EXERCISE: The exact lines from the start of the material below through the line holding "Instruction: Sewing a" are the answer; return those, pictures excluded.

MATERIAL SUPPLIED:
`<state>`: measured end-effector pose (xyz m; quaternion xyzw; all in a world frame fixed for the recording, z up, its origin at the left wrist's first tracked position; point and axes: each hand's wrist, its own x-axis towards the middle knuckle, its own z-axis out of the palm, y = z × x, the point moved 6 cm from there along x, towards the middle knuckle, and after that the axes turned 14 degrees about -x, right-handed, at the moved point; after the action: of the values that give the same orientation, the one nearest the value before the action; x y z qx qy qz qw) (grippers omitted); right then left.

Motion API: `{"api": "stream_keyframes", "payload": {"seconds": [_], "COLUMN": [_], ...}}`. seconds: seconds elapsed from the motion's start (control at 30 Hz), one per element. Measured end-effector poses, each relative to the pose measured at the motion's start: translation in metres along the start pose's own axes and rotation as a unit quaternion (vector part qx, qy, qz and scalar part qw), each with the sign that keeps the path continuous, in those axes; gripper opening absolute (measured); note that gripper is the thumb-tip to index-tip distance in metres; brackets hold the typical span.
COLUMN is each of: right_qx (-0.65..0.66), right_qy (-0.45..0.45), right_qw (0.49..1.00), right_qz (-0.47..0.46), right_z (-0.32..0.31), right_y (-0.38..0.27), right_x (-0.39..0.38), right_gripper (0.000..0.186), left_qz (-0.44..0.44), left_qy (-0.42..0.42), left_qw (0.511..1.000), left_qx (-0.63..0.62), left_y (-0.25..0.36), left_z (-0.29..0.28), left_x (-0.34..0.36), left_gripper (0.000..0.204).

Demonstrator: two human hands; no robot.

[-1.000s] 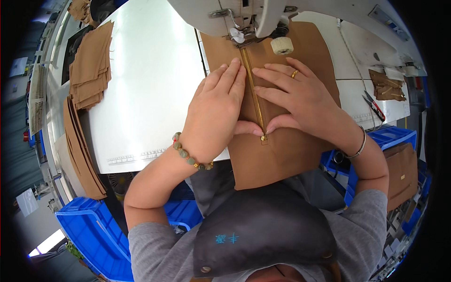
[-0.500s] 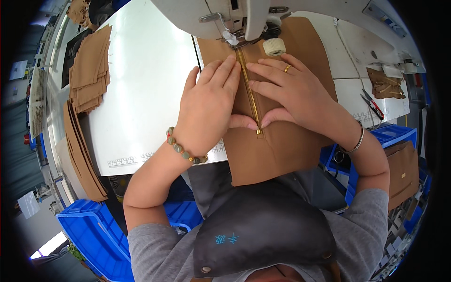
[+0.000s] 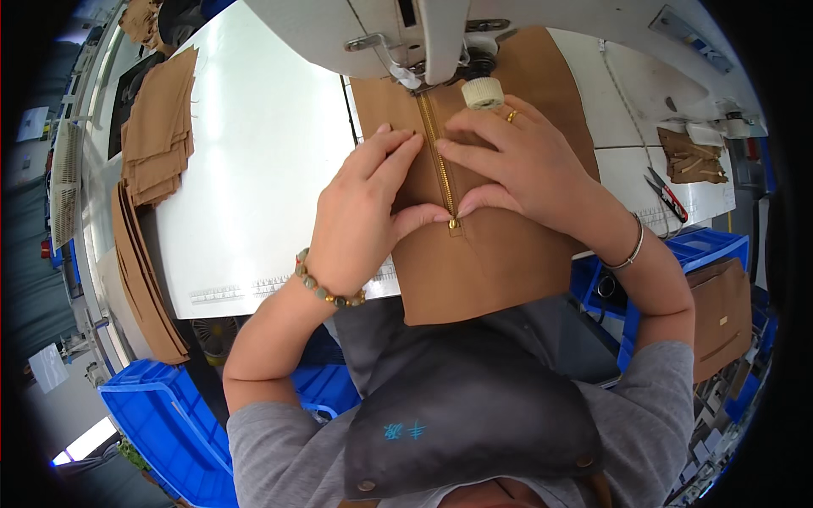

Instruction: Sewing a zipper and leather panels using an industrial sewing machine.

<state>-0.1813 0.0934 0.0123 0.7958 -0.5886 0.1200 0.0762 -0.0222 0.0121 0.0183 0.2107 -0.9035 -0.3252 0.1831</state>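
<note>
A brown panel (image 3: 487,275) lies under the sewing machine head (image 3: 373,34), its near edge hanging over the table edge. A brass zipper (image 3: 441,169) runs down its middle from the presser foot area to a small pull (image 3: 454,223) at the near end. My left hand (image 3: 364,195) rests left of the zipper, fingers stretched over the panel and thumb beside the pull. To the right, my right hand (image 3: 525,165) lies with fingers spread, its thumb also close to the pull. Both hands press on the panel; the needle point is hard to make out.
Stacked brown pieces (image 3: 159,131) and long brown strips (image 3: 144,271) lie at the left. Red-handled snips (image 3: 669,196) and small brown pieces (image 3: 693,157) are on the right of the white table (image 3: 254,169). Blue crates (image 3: 165,415) stand below, with brown panels (image 3: 720,313) at the right.
The panel and zipper have moved slightly away from me, toward the machine. My left fingertips have drawn back toward me and bent a little; my right hand stays beside the zipper.
</note>
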Motion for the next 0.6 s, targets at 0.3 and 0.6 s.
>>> {"api": "stream_keyframes", "payload": {"seconds": [0.3, 0.6], "right_qx": [-0.007, -0.043], "right_qy": [0.022, 0.008], "right_qw": [0.999, 0.999], "right_qz": [-0.031, -0.027], "right_z": [-0.008, -0.010], "right_y": [-0.014, -0.018], "right_x": [-0.006, -0.005], "right_gripper": [0.078, 0.083], "left_qz": [0.042, 0.070], "left_qy": [-0.014, -0.046], "left_qw": [0.999, 0.995], "left_qx": [0.008, 0.057], "left_y": [0.007, 0.010], "left_z": [0.005, 0.003], "left_x": [-0.013, -0.003], "left_gripper": [0.089, 0.088]}}
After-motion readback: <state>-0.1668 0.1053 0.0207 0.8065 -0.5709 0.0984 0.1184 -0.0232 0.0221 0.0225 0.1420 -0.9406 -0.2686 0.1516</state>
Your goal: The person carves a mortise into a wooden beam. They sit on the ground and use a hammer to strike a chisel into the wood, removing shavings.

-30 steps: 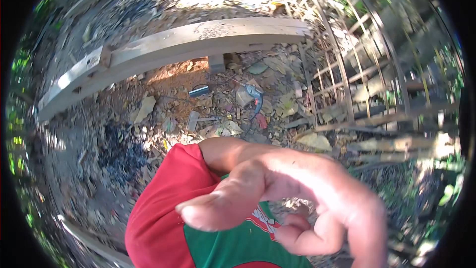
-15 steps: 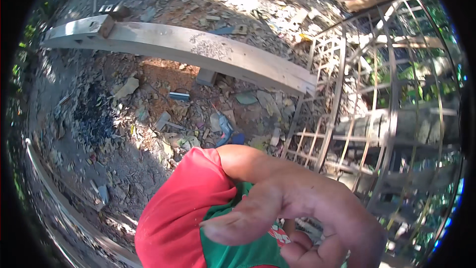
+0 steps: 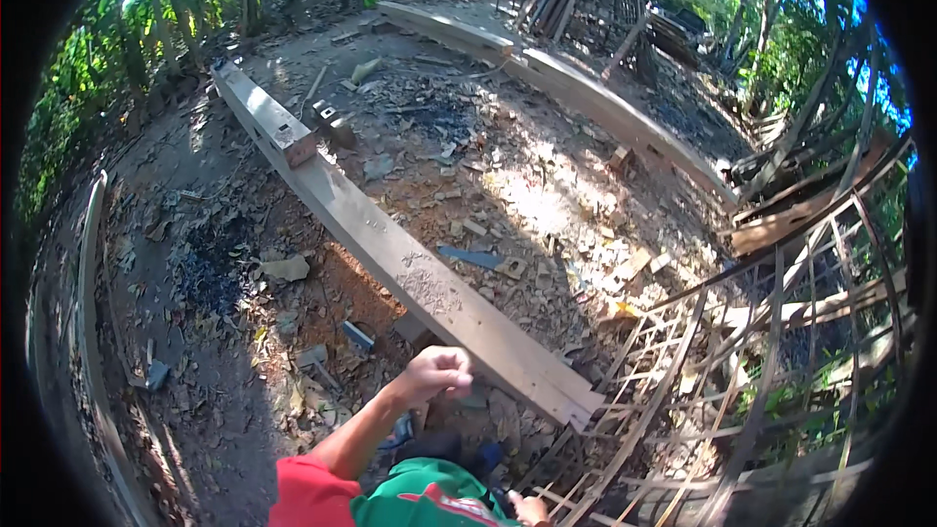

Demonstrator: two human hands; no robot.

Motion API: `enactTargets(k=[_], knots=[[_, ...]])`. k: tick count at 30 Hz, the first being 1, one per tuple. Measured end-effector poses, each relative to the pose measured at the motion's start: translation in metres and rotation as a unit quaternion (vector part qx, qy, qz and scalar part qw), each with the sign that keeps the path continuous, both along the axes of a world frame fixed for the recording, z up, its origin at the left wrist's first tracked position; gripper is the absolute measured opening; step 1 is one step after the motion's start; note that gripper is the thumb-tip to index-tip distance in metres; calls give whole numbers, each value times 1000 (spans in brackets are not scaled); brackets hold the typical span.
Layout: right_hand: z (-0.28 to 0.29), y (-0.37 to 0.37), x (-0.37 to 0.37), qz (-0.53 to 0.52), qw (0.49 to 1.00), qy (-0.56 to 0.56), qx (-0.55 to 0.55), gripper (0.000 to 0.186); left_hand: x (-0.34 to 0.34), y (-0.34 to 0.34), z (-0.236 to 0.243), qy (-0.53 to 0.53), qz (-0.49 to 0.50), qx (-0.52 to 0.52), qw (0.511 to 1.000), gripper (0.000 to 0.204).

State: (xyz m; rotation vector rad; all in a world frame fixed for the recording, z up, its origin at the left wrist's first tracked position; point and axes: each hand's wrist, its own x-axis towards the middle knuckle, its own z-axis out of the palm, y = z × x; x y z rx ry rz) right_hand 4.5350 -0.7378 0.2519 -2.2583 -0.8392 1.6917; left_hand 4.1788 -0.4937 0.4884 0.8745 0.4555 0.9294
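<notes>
- your left hand (image 3: 436, 374) hangs beside the near edge of the long beam (image 3: 381, 236), its fingers curled in with nothing visible between them; a careless swing could knock your knuckles against that edge.
- your right hand (image 3: 530, 510) sits low beside your body, mostly cut off, so i cannot tell whether its grip is open or closed.
- the beam slants across the ground in front of you, a block (image 3: 414, 329) showing at its near side; if that block bears it, leaning on one edge could make it rock.
- crumbly scraps (image 3: 429, 285) lie on its top face, where a palm set down could slip or pick up splinters.
- the wooden lattice (image 3: 673, 371) stands close to the beam's near end, and could snag your right sleeve or fingers if you turn.
- the blue-grey tool (image 3: 358, 335) lies among leaves, easy to step on.
</notes>
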Motion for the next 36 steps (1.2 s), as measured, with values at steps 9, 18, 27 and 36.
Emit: enactTargets(k=[9,18,27,36], knots=[[61,95,32,224,965,87,-105,33,79,11,-171,182,42,-136,973,27],[149,198,4,399,916,47,9,45,-74,-42,-413,702,-195,-81,680,22],[158,272,-85,341,936,48,75,49,-184,44,-380,440,283,-328,786,35],[143,432,-87,417,902,72,82,53,-13,171,-329,296,224,-397,840,33]])
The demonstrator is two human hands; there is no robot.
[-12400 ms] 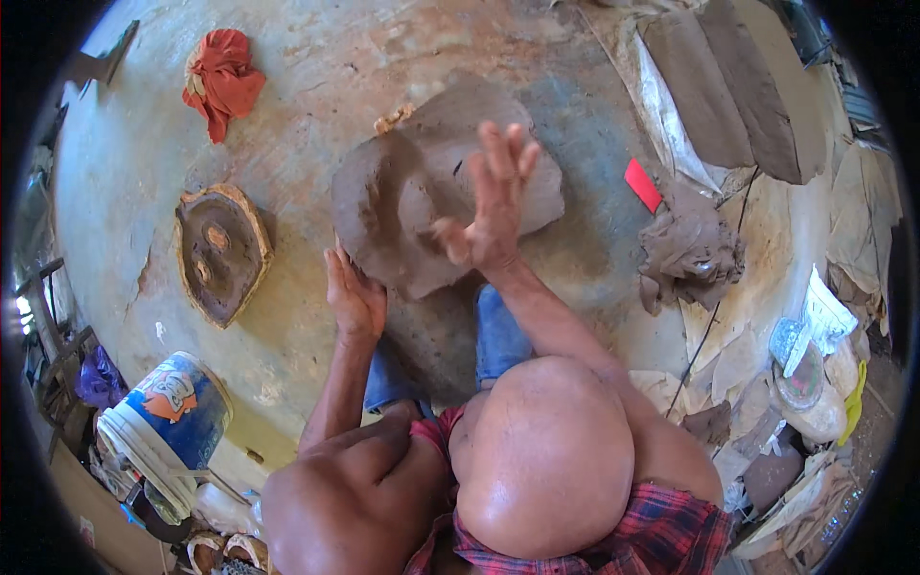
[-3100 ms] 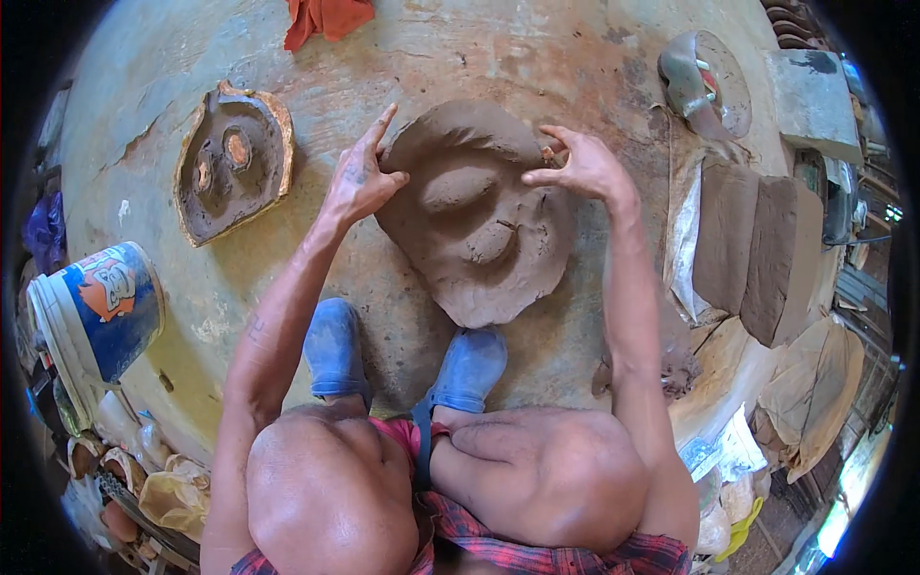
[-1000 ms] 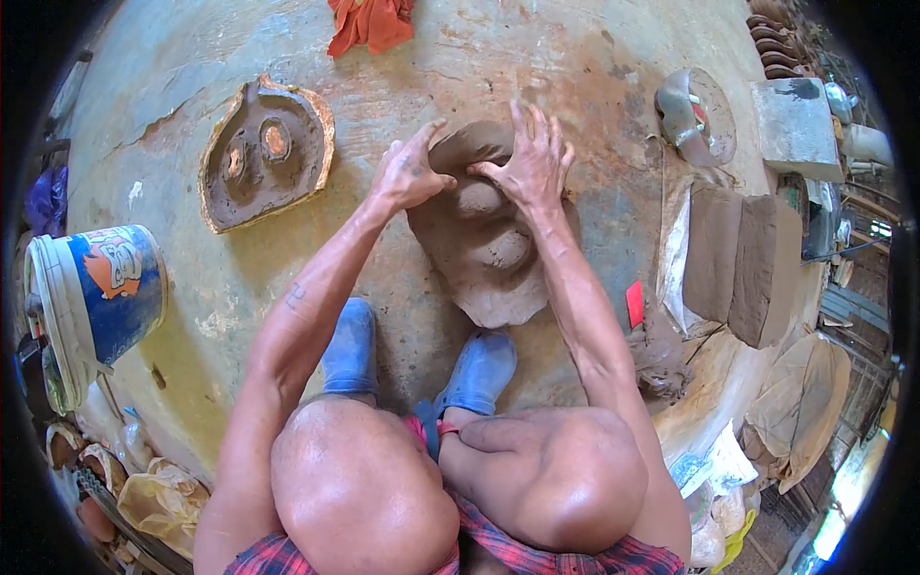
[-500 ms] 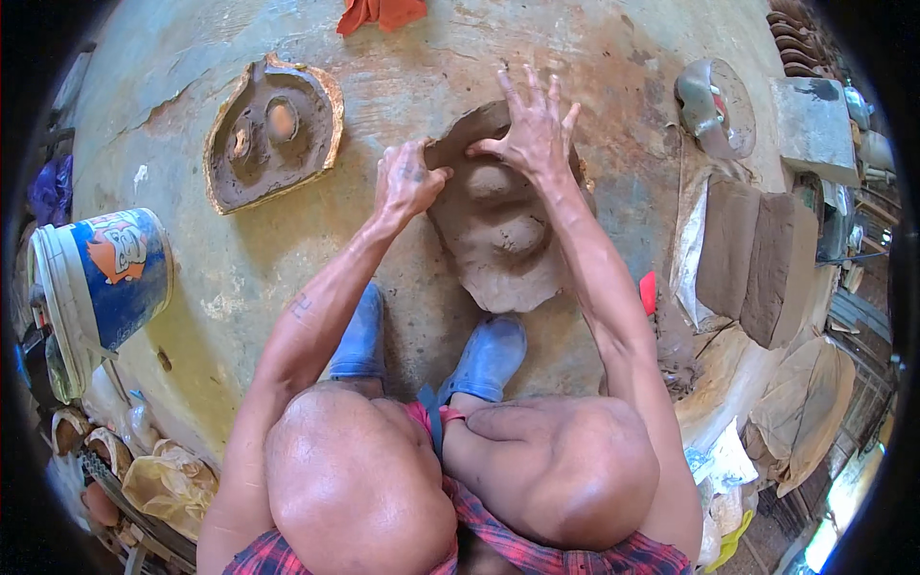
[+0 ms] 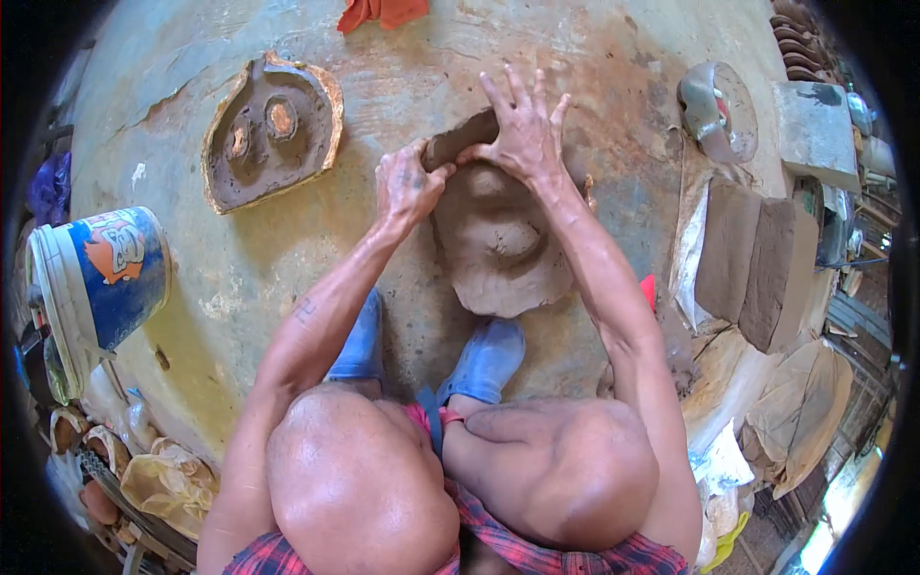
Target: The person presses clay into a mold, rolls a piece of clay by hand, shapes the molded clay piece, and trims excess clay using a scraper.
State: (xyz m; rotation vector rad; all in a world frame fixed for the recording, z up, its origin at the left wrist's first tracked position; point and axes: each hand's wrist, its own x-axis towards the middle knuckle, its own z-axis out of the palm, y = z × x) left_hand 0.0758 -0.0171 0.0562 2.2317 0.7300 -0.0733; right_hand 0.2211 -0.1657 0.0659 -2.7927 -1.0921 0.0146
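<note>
A slab of wet brown clay [image 5: 503, 278] with rounded bulges lies on the floor beyond my feet. Its far left edge stands up as a raised lip [image 5: 460, 137]. My left hand [image 5: 410, 184] is closed on that lip at its left end, thumb on the near side. My right hand [image 5: 524, 134] lies against the far end of the slab, fingers spread wide and thumb at the lip's near face. It covers the slab's far right part, so the clay under the palm is hidden.
A rough-rimmed mould [image 5: 213, 182] lined with dark clay sits to the left, near a blue-and-white bucket [image 5: 129, 278]. On the right are thick clay blocks [image 5: 733, 249], a grey block [image 5: 815, 134] and a curved grey piece [image 5: 704, 110]. Red cloth [image 5: 383, 11] lies at the far edge.
The clay's far edge has been raised and drawn inward between my hands. My right hand has shifted slightly, its fingers still spread; my left hand keeps its hold.
</note>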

ANSWER SPACE:
`<state>`: measured end-effector pose (xyz m; quaternion xyzw; all in a world frame fixed for the recording, z up, its origin at the left wrist's first tracked position; point and axes: each hand's wrist, its own x-axis towards the middle knuckle, its own z-axis out of the palm, y = z × x, the point moved 6 cm from there along x, towards the middle knuckle, and after that the axes turned 14 degrees about -x, right-handed, at the moved point; after the action: of the values that give the same orientation, the one nearest the value before the action; x y z qx qy qz qw) (grippers omitted); right then left.

Motion API: `{"api": "stream_keyframes", "payload": {"seconds": [_], "COLUMN": [_], ...}}`. seconds: seconds elapsed from the motion's start (control at 30 Hz), one per element. Measured end-effector poses, each relative to the pose measured at the motion's start: translation in metres along the start pose's own axes and rotation as a unit quaternion (vector part qx, qy, qz and scalar part qw), each with the sign that keeps the path continuous, in those axes; gripper opening absolute (measured); note that gripper is the thumb-tip to index-tip distance in metres; brackets hold the typical span.
COLUMN is each of: right_qx (-0.65..0.66), right_qy (-0.45..0.45), right_qw (0.49..1.00), right_qz (-0.47..0.46), right_z (-0.32..0.31), right_y (-0.38..0.27), right_x (-0.39..0.38), right_gripper (0.000..0.186), left_qz (-0.44..0.44), left_qy (-0.42..0.42), left_qw (0.511..1.000), left_qx (-0.63..0.62), left_y (-0.25..0.36), left_z (-0.29..0.28), left_x (-0.34..0.36), left_gripper (0.000..0.204).

Demonstrator: two human hands; no robot.

[-1.000s] 
[-0.500s] 
[+0.000s] 

Instruction: Sewing a zipper and leather panels using an industrial sewing machine.

The answer given above is complete.